◆ Data ◆
==============================
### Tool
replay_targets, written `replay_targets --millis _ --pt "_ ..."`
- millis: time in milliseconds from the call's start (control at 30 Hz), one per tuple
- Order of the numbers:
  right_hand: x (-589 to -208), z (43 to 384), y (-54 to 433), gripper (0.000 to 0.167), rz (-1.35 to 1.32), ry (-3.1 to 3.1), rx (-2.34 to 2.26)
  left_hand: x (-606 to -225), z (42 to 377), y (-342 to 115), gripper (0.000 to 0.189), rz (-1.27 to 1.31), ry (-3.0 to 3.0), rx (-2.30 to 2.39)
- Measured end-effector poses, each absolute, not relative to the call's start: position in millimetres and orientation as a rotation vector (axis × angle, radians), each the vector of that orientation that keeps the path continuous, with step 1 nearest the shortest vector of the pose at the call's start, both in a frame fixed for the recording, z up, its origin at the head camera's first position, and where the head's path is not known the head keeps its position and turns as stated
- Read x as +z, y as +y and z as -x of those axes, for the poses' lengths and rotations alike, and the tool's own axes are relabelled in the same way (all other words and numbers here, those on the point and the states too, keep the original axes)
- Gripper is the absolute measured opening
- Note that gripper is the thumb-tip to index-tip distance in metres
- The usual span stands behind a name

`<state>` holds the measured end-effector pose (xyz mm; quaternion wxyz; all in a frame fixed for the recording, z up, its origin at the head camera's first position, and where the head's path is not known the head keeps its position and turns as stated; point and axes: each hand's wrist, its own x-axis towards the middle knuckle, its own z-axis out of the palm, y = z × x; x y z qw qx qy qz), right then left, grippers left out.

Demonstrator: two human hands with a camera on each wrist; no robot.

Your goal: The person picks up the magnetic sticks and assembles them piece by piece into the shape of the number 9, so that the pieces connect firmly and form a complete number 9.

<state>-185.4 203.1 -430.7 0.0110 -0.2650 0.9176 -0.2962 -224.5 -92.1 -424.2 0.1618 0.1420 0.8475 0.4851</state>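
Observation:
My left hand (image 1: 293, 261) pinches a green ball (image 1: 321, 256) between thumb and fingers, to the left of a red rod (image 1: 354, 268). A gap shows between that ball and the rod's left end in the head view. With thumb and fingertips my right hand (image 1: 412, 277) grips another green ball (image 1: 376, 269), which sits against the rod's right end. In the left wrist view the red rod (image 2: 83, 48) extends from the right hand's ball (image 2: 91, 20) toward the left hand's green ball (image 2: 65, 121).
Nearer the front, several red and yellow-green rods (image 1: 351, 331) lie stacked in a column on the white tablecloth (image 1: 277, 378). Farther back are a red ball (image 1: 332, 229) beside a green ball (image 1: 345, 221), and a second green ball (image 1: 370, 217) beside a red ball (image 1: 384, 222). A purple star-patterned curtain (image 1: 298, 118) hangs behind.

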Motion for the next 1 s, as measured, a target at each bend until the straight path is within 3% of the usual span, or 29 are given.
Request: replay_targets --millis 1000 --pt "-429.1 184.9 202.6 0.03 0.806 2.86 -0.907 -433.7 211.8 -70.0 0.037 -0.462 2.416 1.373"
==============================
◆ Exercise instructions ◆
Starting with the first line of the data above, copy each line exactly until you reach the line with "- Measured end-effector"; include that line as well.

◆ Solution for this exercise ◆
### Tool
replay_targets, written `replay_targets --millis _ --pt "_ ..."`
- millis: time in milliseconds from the call's start (control at 30 Hz), one per tuple
- Order of the numbers:
  right_hand: x (-589 to -208), z (43 to 384), y (-54 to 433), gripper (0.000 to 0.167), rz (-1.35 to 1.32), ry (-3.1 to 3.1), rx (-2.34 to 2.26)
  left_hand: x (-606 to -225), z (42 to 377), y (-342 to 115), gripper (0.000 to 0.189), rz (-1.27 to 1.31), ry (-3.0 to 3.0), rx (-2.30 to 2.39)
- Measured end-effector poses, each absolute, not relative to the call's start: position in millimetres and orientation as a rotation vector (axis × angle, radians), each the vector of that orientation that keeps the path continuous, with step 1 nearest the shortest vector of the pose at the call's start, both in a frame fixed for the recording, z up, its origin at the head camera's first position, and where the head's path is not known the head keeps its position and turns as stated

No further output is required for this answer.